*TO DO*. Please copy, exactly as they appear below, the lines from the one containing "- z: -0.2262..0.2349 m" through the one containing "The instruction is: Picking".

*RECORDS PROVIDED*.
__________________________________________________

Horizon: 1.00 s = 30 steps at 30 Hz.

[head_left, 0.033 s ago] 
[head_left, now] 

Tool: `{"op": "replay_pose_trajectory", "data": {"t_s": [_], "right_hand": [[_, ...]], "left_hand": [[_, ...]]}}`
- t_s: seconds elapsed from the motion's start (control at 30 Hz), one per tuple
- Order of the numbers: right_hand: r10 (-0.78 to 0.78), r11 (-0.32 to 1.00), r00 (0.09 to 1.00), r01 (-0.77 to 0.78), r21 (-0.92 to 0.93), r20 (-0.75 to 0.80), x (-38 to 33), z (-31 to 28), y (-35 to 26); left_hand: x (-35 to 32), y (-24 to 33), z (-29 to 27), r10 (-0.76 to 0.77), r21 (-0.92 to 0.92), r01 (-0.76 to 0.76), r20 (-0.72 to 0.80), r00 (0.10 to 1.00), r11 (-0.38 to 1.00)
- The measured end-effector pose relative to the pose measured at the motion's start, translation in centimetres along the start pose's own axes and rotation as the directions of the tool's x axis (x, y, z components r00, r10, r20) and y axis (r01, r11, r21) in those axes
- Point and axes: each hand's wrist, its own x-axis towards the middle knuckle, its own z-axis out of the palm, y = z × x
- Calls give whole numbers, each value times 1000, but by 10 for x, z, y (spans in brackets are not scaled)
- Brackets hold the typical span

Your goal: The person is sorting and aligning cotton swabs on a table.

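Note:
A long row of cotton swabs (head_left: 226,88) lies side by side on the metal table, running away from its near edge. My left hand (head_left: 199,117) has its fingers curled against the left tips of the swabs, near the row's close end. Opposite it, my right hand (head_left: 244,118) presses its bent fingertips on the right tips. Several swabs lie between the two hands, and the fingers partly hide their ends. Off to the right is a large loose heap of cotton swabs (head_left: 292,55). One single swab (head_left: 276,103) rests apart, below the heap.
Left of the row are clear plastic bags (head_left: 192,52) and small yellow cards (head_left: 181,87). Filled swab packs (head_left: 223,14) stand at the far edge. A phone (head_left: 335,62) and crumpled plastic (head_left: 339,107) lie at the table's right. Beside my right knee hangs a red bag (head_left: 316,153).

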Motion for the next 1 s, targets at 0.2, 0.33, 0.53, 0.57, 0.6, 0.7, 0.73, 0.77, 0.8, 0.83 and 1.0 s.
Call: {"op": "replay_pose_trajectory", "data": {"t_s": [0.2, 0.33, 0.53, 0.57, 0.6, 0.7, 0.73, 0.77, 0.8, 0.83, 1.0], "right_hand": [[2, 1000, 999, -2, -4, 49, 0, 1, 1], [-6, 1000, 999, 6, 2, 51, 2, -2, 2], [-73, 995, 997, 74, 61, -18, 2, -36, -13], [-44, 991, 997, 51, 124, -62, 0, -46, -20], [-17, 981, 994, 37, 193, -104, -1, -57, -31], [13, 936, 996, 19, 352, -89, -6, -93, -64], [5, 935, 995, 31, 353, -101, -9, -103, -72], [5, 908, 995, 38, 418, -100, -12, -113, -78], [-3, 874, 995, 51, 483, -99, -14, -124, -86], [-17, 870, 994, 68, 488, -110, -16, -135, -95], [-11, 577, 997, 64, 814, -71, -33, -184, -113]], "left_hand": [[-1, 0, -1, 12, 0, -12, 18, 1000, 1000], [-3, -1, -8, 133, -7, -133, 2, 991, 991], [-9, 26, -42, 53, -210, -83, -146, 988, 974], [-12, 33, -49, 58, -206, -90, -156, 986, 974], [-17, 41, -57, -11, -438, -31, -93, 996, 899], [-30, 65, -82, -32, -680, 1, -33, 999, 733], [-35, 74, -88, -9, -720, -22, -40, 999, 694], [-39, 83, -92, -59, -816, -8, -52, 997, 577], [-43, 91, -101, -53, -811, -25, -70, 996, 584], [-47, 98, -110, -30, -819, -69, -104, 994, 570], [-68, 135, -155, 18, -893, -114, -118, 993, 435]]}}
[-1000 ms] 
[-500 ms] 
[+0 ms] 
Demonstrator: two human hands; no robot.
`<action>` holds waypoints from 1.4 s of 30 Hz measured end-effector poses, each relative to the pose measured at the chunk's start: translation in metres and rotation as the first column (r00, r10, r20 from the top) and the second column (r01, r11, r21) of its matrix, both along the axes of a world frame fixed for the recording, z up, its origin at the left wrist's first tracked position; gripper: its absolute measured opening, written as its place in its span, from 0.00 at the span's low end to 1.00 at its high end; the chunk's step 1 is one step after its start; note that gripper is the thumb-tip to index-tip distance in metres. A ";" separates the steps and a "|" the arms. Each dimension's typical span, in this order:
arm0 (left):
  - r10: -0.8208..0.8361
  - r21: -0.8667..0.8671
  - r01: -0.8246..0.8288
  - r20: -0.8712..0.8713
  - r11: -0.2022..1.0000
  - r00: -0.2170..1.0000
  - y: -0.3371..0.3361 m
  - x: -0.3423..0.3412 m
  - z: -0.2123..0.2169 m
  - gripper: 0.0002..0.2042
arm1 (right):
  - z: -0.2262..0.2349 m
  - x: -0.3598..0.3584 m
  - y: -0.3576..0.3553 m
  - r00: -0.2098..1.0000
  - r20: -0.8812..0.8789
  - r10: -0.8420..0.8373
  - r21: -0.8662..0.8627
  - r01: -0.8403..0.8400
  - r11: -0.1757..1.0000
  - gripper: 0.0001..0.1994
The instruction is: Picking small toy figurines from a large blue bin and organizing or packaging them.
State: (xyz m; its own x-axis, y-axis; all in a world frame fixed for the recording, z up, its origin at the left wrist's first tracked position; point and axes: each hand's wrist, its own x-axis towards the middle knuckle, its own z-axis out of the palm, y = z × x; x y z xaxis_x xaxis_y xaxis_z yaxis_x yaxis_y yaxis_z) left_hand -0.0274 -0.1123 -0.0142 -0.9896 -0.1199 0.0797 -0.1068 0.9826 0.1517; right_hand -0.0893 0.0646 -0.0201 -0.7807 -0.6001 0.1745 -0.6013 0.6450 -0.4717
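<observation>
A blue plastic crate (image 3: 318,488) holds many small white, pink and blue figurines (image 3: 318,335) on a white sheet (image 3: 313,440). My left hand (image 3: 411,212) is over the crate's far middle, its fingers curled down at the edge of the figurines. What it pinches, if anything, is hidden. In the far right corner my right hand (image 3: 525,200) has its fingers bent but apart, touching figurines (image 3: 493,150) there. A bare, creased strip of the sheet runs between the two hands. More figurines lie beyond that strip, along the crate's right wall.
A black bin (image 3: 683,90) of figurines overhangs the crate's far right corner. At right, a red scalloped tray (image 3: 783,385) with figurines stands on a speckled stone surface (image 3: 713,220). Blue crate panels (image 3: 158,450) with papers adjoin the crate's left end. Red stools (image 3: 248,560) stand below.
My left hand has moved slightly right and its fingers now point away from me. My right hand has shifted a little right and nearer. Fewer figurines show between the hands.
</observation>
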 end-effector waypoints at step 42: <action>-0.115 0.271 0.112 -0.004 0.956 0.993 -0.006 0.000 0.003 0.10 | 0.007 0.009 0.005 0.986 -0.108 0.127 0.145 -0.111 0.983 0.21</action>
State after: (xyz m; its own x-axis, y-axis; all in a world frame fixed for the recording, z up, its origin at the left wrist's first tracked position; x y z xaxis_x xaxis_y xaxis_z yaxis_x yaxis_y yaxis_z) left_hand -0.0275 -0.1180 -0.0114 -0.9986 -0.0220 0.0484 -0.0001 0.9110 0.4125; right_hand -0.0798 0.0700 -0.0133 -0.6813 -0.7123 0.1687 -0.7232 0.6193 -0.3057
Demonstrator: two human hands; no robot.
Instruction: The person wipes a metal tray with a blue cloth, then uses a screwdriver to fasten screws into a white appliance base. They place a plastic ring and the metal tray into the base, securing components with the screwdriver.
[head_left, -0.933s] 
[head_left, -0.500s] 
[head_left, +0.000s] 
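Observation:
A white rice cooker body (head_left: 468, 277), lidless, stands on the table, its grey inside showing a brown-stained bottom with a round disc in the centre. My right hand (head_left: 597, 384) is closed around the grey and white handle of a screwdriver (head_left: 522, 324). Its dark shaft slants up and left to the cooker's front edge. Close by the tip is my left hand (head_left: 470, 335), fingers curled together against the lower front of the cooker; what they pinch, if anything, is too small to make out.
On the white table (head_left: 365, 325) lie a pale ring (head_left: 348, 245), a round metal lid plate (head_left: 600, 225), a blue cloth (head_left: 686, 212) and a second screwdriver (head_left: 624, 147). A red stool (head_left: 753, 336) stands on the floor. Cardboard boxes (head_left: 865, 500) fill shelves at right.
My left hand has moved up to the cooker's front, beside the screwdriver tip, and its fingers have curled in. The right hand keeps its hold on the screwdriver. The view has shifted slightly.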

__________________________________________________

*OUTPUT FOR THIS TASK*.
  - z: -0.2262..0.2349 m
  - x: -0.3598..0.3584 m
  - y: -0.3576..0.3553 m
  - r00: -0.2098..1.0000
  - r20: -0.8812..0.8789
  - r10: -0.8420..0.8373
  - r21: -0.8662..0.8627
  - r01: -0.8403..0.8400
  - r11: -0.1757..1.0000
  - gripper: 0.0001..0.1994
The instruction is: Picking small toy figurines from a large blue bin and organizing or packaging them.

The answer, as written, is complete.